On December 11, 2013, Richard Childress announced that his eldest grandson Austin Dillon would replace Harvick for 2014 and contend for Rookie of the Year honors. In addition, the car was renumbered back to the 3, which had not been used since Dale Earnhardt's death, though RCR continued to pay for the rights to the number. New sponsor Dow Chemical and existing RCR sponsors General Mills, American Ethanol, Bass Pro Shops, and Realtree, came on to fund the return of the No. 3. Austin had run the number in prior competition, including championship seasons in the Truck and Nationwide Series, as did his younger brother Ty. The transition back to 3 was met with mixed reactions, with some fans welcoming the move with open arms, and others turning their backs on RCR and even NASCAR as a whole due to accusations of disrespect towards Earnhardt's legacy, and that the number 3 should have been retired, despite the fact that Austin got blessing to drive the number from Earnhardt's children and Chocolate Myers. In addition to the return of the number 3, Austin was set to compete with what many deemed to be the strongest rookie class in the series' history, including talented youngster Kyle Larson and his runner-up for Nationwide Series ROTY Alex Bowman, Nationwide champion Justin Allgaier and Nationwide veteran Michael Annett, and former big team development drivers Parker Kligerman, Ryan Truex, and Cole Whitt. Larson and Dillon were viewed as the top contenders for the title.

Dillon opened up 2014 with a bang, winning the pole at the season opening Daytona 500, then finishing ninth in the race after avoiding serious damage in a lap 145 wreck involving 13 cars. Though his results were not spectacular (one Top 5 and four Top 10s), Dillon's results were very consistent (0 DNF's), and finishing 20th in points, losing Rookie of the Year to Kyle Larson.

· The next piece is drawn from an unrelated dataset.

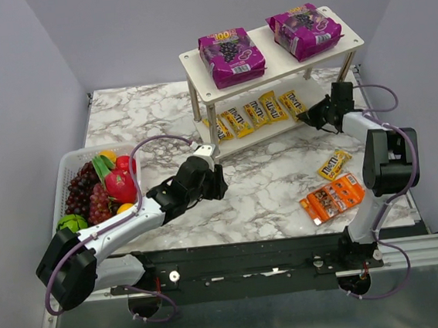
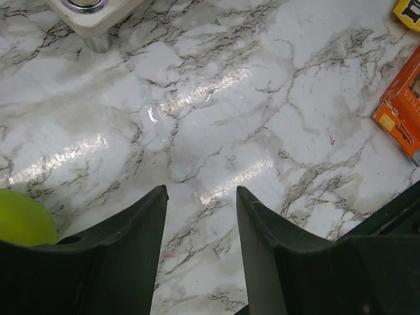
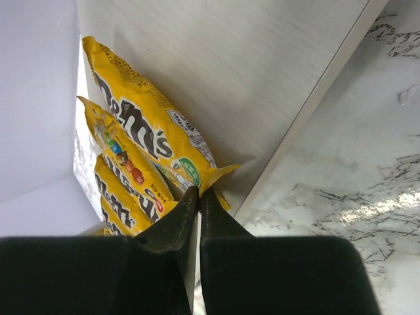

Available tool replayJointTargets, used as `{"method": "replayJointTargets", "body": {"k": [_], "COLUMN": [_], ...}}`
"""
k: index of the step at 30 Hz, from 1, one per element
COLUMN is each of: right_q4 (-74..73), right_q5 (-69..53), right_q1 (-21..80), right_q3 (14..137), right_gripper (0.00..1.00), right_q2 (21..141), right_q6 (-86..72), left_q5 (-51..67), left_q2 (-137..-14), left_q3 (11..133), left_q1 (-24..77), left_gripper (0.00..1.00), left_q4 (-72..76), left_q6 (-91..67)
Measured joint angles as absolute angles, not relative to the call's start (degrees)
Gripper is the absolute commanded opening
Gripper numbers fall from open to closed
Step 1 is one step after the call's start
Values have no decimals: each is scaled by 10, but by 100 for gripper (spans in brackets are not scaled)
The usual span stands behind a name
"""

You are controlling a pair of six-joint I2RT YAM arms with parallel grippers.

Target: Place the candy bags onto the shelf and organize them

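Observation:
The white two-tier shelf (image 1: 347, 41) stands at the back. Two purple pouches (image 1: 230, 56) (image 1: 304, 30) lie on its top tier. Several yellow packets (image 1: 255, 115) lie in a row on the lower tier (image 3: 262, 65). My right gripper (image 1: 305, 117) (image 3: 199, 191) is at the lower tier's right end, shut on the end seam of the rightmost yellow packet (image 3: 147, 134). One more yellow packet (image 1: 334, 164) and the flat orange pack (image 1: 332, 198) (image 2: 401, 108) lie on the table at the right. My left gripper (image 1: 219, 182) (image 2: 200, 190) is open and empty over bare marble, near the shelf's front left leg (image 2: 95, 41).
A white basket (image 1: 63, 175) of fruit stands at the left edge. A green fruit (image 2: 23, 216) shows at the left of the left wrist view. Grey walls close in the table at the back and both sides.

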State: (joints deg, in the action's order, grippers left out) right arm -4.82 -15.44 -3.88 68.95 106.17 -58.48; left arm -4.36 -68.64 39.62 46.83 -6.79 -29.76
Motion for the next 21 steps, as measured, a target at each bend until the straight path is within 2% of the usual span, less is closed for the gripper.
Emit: {"method": "replayJointTargets", "body": {"k": [11, 17, 21], "right_q4": [-21, -18, -18], "right_q5": [-149, -148, -146], "right_q1": [-32, -29, -28], "right_q3": [685, 699, 702], "right_gripper": [14, 29, 44], "right_q2": [1065, 1079, 1081], "right_q6": [-624, -630, -629], "left_q5": [-44, -44, -43], "left_q2": [-686, -686, -687], "left_q3": [396, 396, 396], "left_q1": [466, 465, 465], "left_gripper": [56, 56, 56], "left_q4": [-68, -68, -68], "left_q6": [-298, -298, -298]}}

In the 2015 Coke Zero 400 at Daytona on July 5, Dillon started on the outside of the front row after qualifying was rained out, and led the first eight laps. Coming to the checkered flag, Dillon was hit in the left front tire by the spinning car of Denny Hamlin, causing him to flip into the catchfence over two rows of cars. Dillon climbed out of the car unharmed, save for a bruised tailbone and a bruise on his forearm, but five fans were injured by flying debris. Dillon was credited with a seventh-place finish. Dillon ended 2015 with one Top 5 and five Top 10s, finishing 21st in points.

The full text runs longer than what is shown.